[[ Information supplied open ]]

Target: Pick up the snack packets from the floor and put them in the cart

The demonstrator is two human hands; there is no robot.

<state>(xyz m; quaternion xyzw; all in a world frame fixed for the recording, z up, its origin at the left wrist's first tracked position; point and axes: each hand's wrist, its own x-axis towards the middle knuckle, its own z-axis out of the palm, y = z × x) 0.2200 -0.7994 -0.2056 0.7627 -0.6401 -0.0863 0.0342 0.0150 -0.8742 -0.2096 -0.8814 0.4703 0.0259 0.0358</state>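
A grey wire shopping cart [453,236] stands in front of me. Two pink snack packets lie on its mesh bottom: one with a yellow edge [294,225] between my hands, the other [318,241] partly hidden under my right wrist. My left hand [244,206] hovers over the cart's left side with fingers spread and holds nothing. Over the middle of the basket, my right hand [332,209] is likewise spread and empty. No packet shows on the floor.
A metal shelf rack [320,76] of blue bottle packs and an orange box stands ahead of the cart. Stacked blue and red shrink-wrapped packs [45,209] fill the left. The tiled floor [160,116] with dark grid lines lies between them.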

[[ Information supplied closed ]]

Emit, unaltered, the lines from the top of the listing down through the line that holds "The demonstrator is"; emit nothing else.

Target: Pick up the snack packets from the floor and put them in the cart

The demonstrator is two human hands; there is no robot.

Apart from this answer, nothing more is required.